------------Construits
après la Première Guerre mondiale, deux ascenseurs dressaient
leur fine silhouette entre le bleu des eaux du port et l'amphithéâtre
de la ville blanche. Accoudés au bastingage des paquebots en approche,
leurs passagers éblouis admiraient ces deux édifices, figures
de proue élancées, prenant appui sur les boulevards et sur
les quais.
-----------Le
premier toujours situé en face du square Bresson devenu Aristide
Briand, desservait la gare d'autobus du bastion central et celle des CFA.
-----------Le
second en face du Café de la Bourse permettait d'accéder
à la Pêcherie et au Rowing Club. Ils étaient tous
les deux appréciés des sportifs, des voyageurs, des promeneurs
familiers du port, des touristes étrangers ainsi que des navigateurs
en escale. Construits par la Société des ascenseurs Otis
au début des années vingt, ils étaient gérés
par la CFRA. Un receveur, coiffé d'une chéchia, sacoche
de cuir en bandoulière, crayon surmonté d'un bout de tuyau
en caoutchouc dans une main, planchette de tickets dans l'autre, percevait
le prix et assurait, à la main, la fermeture des doubles portes
métalliques à claires-voies avant d'actionner le levier
de commande du rhéostat.

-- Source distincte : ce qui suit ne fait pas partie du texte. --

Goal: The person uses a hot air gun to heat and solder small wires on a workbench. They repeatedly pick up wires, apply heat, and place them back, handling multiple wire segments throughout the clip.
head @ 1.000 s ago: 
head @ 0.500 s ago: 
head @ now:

Les travailleurs du port n'utilisaient
pas ces deux ascenseurs. Partant très tôt, certains dès
4 heures du matin, à une heure où ils n'étaient pas
encore en service. Partageant une même pauvreté acceptée,
calfats, dockers, lamaneurs, pêcheurs, scaphandriers, préféraient
de loin les escaliers ou la rampe de la Pêcherie. Saluant au passage
d'un salam, d'un buenos lias ou d'un buono jomo, les garçons des
restaurants spécialisés " poissons ", " Cassar
" et " Azzopardi " ou ceux du magasin d'articles de pêche,
tous trois situés sur la rampe de la Pêcherie sous la mosquée
Djemaâ ed J'did. En 1930, à l'occasion des cérémonies
du centenaire, les deux ascenseurs furent entourés de milliers
d'ampoules électriques du plus bel effet nocturne.
-----------En
1943, à la suite d'une quarantaine de bombardements aériens,
l'ascenseur de la Pêcherie fut détruit afin de supprimer
un point de repère aux appareils ennemis visant le port en piqué.

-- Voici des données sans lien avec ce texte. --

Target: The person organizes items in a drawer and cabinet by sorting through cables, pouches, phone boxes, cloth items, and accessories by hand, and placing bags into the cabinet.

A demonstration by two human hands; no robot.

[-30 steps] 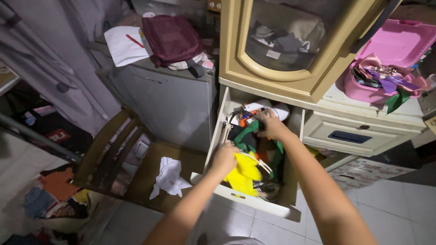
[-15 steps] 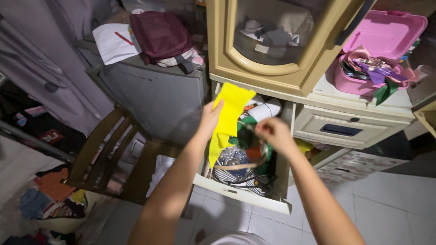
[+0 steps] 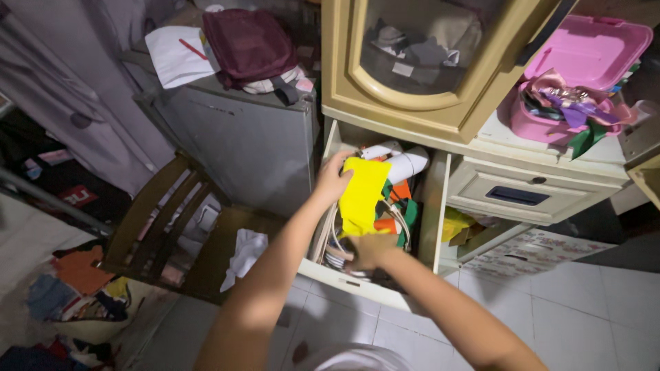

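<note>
A pulled-out cream drawer (image 3: 357,283) is crammed with coloured cloth scraps, white rolls and cords. My left hand (image 3: 333,177) grips the top of a bright yellow cloth (image 3: 362,196) and holds it up over the drawer. My right hand (image 3: 368,250) pinches the same cloth at its lower edge, close to the drawer's front. Orange and green fabric pieces (image 3: 397,209) and a coiled white cord (image 3: 331,249) lie under the cloth.
A glass-fronted cabinet (image 3: 419,62) stands above the drawer, a smaller shut drawer (image 3: 526,194) to its right. An open pink box (image 3: 574,82) holds ribbons. To the left are a grey unit (image 3: 240,144) with a maroon bag (image 3: 249,45), and a wooden chair (image 3: 172,237).
The yellow cloth, lifted out of the drawer, now hangs stretched between both hands. My right hand has moved from the drawer's back to its front and taken hold of the cloth's lower edge.
</note>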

Cette destruction eut lieu presque en même temps que celle de la
colonne (Bailloud) du Fort
l'Empereur érigée à la mémoire
de l'Armée d'Afrique. Il n'est hélas pas possible d'en fixer
la date, en raison de la censure et de l'absence de nombreux Algérois
engagés sur le front de Tunisie.
-----------En
dépit de son absence, l'ascenseur de la Pêcherie est toujours
présent dans la mémoire du port d'Alger, au même titre
que d'autres hauts lieux de la ville blanche, comme la Brasserie de la
Bourse et les immeubles de la place du Gouvernement.